House of the Dragon torna sugli schermi con una scelta narrativa che, a quanto pare, non ha trovato d’accordo nemmeno George R.R. Martin. Il primo episodio della terza stagione dello spin-off di Game of Thrones è già disponibile su HBO Max, e bastano i primi minuti per capire dove la serie ha deciso di prendere una strada tutta sua, lontana dai dettagli del materiale originale.
Attenzione, perché da qui in avanti ci sono spoiler importanti sul primo episodio di questa nuova stagione.
Un rapporto teso dietro le quinte
Che il legame tra il creatore della serie, Ryan J. Condal, e lo scrittore non fosse idilliaco era già cosa nota. Lo stesso Martin lo aveva definito senza troppi giri di parole come qualcosa che va oltre il complicato, parlando apertamente di un rapporto pessimo. Quello che mancava era il motivo concreto, e il primo episodio della terza stagione sembra aver chiarito parecchio.

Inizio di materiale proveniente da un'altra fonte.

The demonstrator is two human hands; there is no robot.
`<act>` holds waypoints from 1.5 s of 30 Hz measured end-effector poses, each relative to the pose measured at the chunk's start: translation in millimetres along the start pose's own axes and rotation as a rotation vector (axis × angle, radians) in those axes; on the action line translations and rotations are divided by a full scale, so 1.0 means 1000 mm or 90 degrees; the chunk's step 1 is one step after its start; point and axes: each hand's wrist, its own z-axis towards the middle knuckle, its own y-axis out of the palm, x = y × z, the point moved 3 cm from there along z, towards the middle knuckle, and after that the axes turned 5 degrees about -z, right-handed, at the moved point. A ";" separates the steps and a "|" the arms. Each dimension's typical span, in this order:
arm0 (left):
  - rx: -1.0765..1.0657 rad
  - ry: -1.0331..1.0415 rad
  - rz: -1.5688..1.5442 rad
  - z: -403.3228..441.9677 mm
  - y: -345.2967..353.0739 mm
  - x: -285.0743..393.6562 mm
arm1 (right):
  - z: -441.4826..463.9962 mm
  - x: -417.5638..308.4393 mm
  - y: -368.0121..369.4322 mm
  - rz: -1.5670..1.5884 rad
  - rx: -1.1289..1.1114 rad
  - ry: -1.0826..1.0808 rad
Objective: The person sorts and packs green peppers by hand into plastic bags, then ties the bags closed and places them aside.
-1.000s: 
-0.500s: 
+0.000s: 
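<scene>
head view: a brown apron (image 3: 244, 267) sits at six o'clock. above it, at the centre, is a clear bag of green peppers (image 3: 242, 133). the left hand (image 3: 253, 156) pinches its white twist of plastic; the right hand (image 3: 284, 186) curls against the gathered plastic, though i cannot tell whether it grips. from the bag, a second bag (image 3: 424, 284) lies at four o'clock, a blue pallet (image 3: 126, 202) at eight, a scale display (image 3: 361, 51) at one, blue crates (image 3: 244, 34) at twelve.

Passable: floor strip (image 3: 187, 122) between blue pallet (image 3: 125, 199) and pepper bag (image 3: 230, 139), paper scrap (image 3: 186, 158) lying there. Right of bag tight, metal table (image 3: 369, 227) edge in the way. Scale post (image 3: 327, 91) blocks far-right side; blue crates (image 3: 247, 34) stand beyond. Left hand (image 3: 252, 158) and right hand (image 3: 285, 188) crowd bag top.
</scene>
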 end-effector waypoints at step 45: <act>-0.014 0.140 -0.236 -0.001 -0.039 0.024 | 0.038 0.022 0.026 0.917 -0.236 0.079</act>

Uno dei punti più discussi della seconda stagione riguardava l’introduzione dei cosiddetti semi del drago, persone di umili origini ma con ascendenze valyriane, capaci di cavalcare i draghi per sostenere Rhaenyra Targaryen, interpretata da Emma D’Arcy, durante la guerra civile. Tra questi personaggi spiccavano Ulf il Bianco, legato al drago Ala d’Argento, e Hugh Martello, associato a Vermithor. C’era poi Addam di Hull, cavaliere di Umore del Mare, il vecchio drago che era stato di Laenor Velaryon.
Il personaggio che la serie ha deciso di sacrificare
C’è però una figura del libro Fuoco e Sangue che la trasposizione ha scelto di mettere da parte. Si tratta di una giovane conosciuta come Ortica, descritta come una ragazza dall’aspetto selvaggio che nell’opera originale stringe un legame particolare con il drago Rubapecore. La sua assenza ha fatto nascere diverse teorie tra i fan, secondo cui il suo ruolo sarebbe stato fuso con quello di Rhaena Targaryen, interpretata da Phoebe Campbell.
Nella serie infatti si vede Rhaena impegnata a cercare tracce di draghi selvatici nella Valle, una linea narrativa che nei libri non esiste. Ed è proprio qui che casca l’asino. Una parte del fandom ha letto questa scelta come una modifica pesante alla logica interna del mondo dei draghi, soprattutto per quanto riguarda il loro comportamento territoriale e per nulla migratorio. A sottolinearlo è stato lo stesso autore in un post sul suo blog personale.
La storia di Ortica nel libro ha un peso enorme, soprattutto per il rapporto con Daemon Targaryen, il personaggio di Matt Smith, e per il conflitto che si genera con Rhaenyra, che arriva addirittura a ordinarne la morte. Dopo la fuga, Ortica e Rubapecore sopravvivono nascosti tra le Montagne della Luna, dove diventano una sorta di leggenda per le tribù locali, come gli Uomini Bruciati.
Per ora non rimane che osservare come si evolverà la vicenda di Rhaena nel corso di questa terza stagione di House of the Dragon, soprattutto dopo quello che accade nel finale del primo episodio, già disponibile su HBO Max.